The controlled values created for the schema also pose an issue (particularly the gender, age, and race elements,) because the selection of these values was directly influenced by the experience and knowledge of the small group of people who designed schema. The fixed lists likely do not capture all of the possible values for each element (particularly gender and race) and we continue to be uncertain about the usefulness of the four age categories. More attention should have been paid to these values during the design phase and any further edits to the schema should focus first on the usefulness of these controlled values.
Unfortunately, the NIEC project is no longer active and some of the WordPress website features, including the initial set of custom metadata facets, are no longer available as of 2017 (the videos and their metadata are still securely available in the DRS).

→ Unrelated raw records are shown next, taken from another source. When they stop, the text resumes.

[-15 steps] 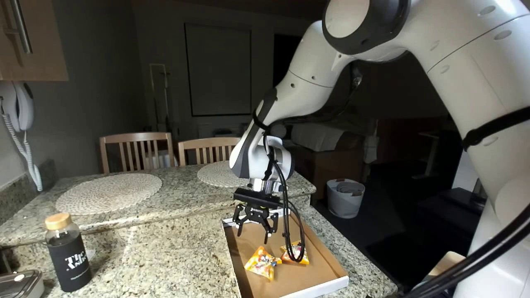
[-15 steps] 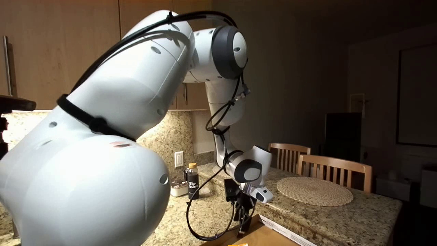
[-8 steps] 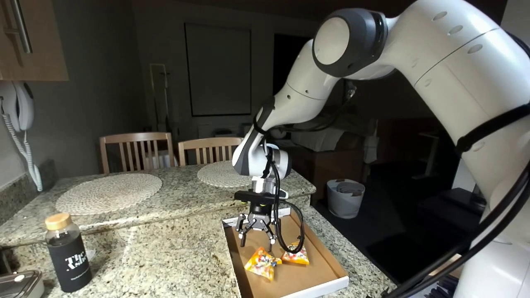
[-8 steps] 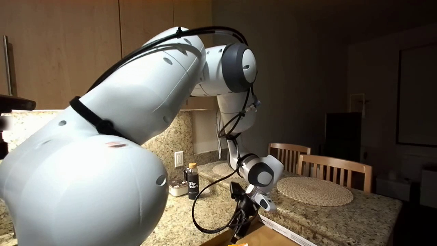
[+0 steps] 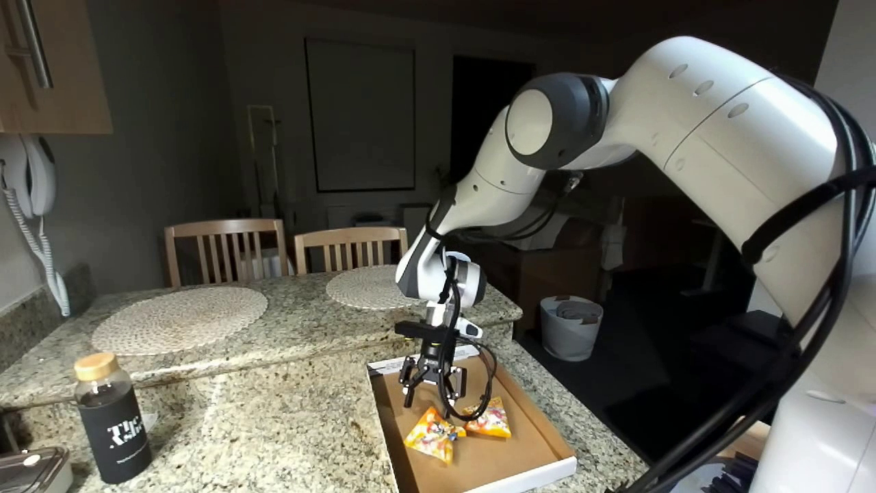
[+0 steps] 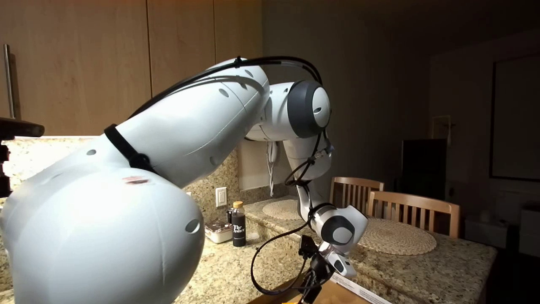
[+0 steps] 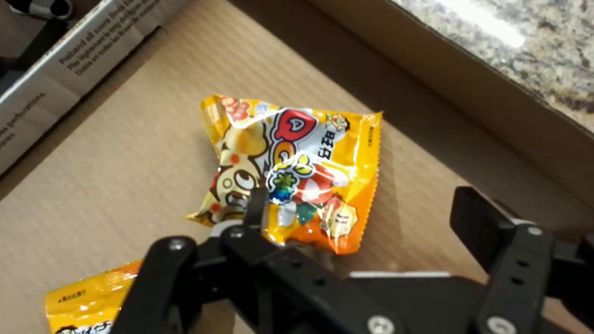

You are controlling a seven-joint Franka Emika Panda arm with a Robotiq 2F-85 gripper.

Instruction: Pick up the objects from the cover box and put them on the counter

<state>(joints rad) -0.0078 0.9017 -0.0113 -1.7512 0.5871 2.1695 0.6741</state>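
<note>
Over the box (image 5: 489, 460), splayed end effector (image 7: 363, 214)

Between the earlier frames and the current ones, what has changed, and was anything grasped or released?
The gripper has come down and shifted slightly rightward in both exterior views, with the arm's elbow lowering too. Nothing was grasped or released; the gripper's jaws stand open. In an exterior view, the left packet and right packet lie as before in the cover box, which has not visibly moved, nor has the bottle.

The speckled granite worktop (image 5: 294, 418) carries a cardboard box lid (image 5: 503, 464), a bottle (image 5: 115, 431), a lidded container (image 6: 219, 232) and, on its raised tier (image 5: 301, 318), two round placemats (image 5: 181, 320) (image 5: 366, 287).
</note>
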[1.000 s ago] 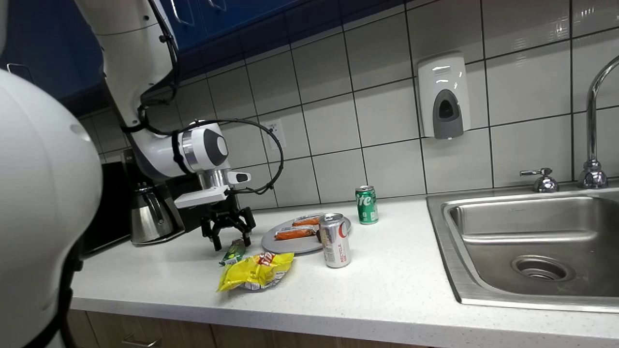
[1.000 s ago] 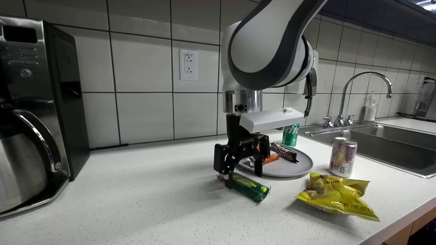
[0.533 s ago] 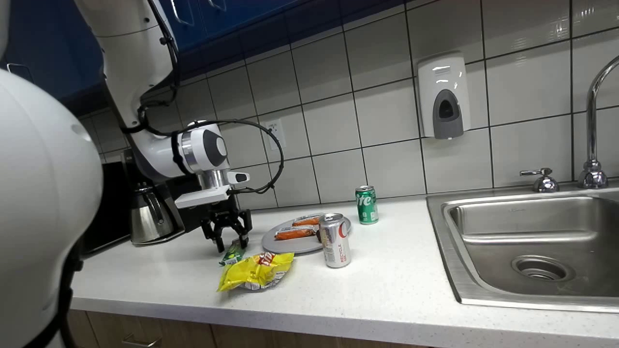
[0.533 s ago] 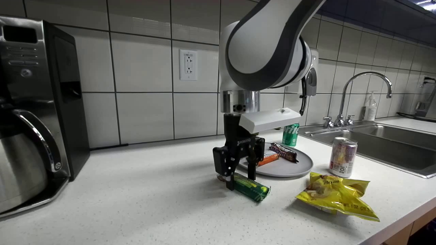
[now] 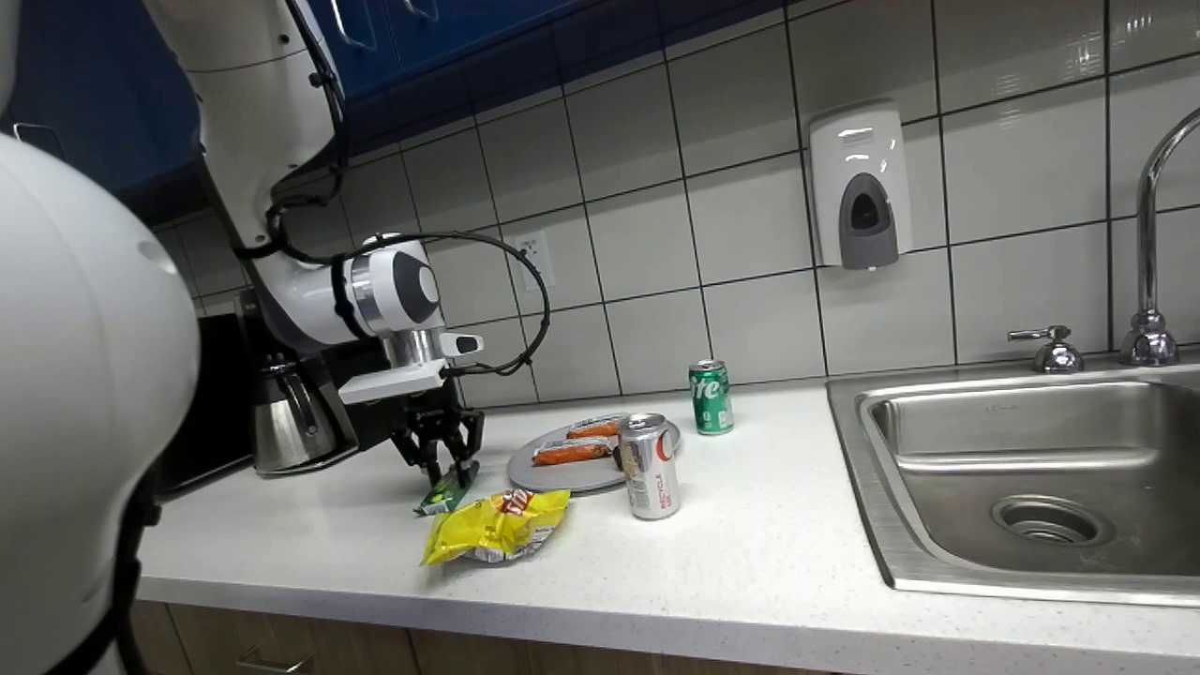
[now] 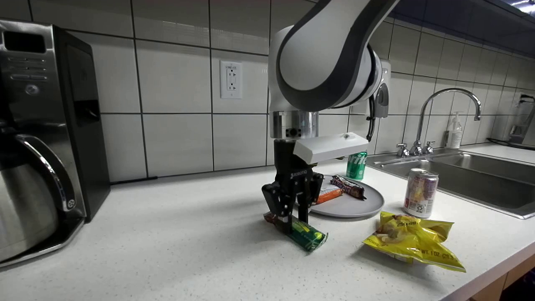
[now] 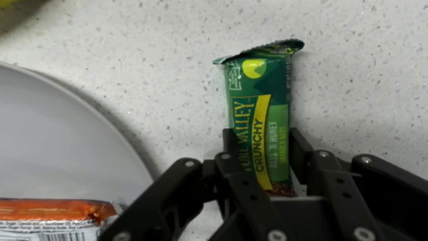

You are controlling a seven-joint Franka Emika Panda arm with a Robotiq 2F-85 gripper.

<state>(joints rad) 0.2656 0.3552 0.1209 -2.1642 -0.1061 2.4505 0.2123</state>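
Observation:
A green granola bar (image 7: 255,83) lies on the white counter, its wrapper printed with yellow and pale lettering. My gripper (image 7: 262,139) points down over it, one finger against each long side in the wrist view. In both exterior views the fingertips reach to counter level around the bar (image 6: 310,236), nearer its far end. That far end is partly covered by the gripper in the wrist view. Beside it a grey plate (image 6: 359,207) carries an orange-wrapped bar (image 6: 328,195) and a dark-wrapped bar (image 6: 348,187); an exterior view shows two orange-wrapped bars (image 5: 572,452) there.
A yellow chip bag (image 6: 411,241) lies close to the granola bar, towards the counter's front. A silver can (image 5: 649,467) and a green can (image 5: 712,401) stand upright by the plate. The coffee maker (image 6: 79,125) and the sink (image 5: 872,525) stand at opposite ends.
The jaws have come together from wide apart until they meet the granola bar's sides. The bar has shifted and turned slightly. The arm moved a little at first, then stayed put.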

The fact that some parts of the project portal are unusable just seven years after the project was initiated demonstrates the need to invest in long term preservation activities in addition to web publishing activities. To help project teams implement both the presentation and preservation aspects of their projects, Northeastern University Libraries has since developed a set of WordPress plugins to publish DRS materials to library-managed, sustainable WordPress sites for projects similar to NIEC to customize on their own. The project materials are stored securely in the DRS and NUL takes ownership of the WordPress site to make sure it remains usable (read more about CERES here: https://cerestoolkit.dsg.northeastern.edu/).
Next Steps and Research Agenda
The NIEC was one of six federally funded interpreter education centers under the umbrella of the National Consortium of Interpreter Education Centers whose funding ran out in 2016. The project is no longer active or supported and no further work is planned. NUL still stores and maintains the NIEC files and metadata, but no other projects have used the NIEC schema to describe their materials. If the NIEC project is revived or if the NUL has the opportunity to support other videos with sign language, the next steps in the project would be:
- Find additional partners: A lack of awareness of the broader needs of sign language materials and their users is a large blindspot for this project. Any additional work to the schema would benefit from the perspective of more voices from the sign language community, including users and creators of sign language materials.
- Perform a usability study: As far as we are aware, no effort was made to solicit feedback from users about the metadata, facets, or the experience of searching or browsing these materials in the WordPress interface. Before the schema can be revised, its usefulness should be evaluated by performing a usability study on a revived or recreated version of the NIEC search and browse interface, paying particular attention to what terms and characteristics users expect to use when browsing a collection of sign language materials.
- Evaluate and revise the schema: The feedback gathered from the usability study should be used to evaluate and revise the existing schema: What elements or vocabulary values are not useful? Are some elements too strict or too flexible? What additional elements of description should be added to the schema? What should be removed?
- Document the schema: Currently, no formal documentation exists to describe the schema or how it can be used to describe sign language materials. Once the schema has been revised, it should be documented to the best of our ability (gathering as much from the original project team as possible) and shared widely.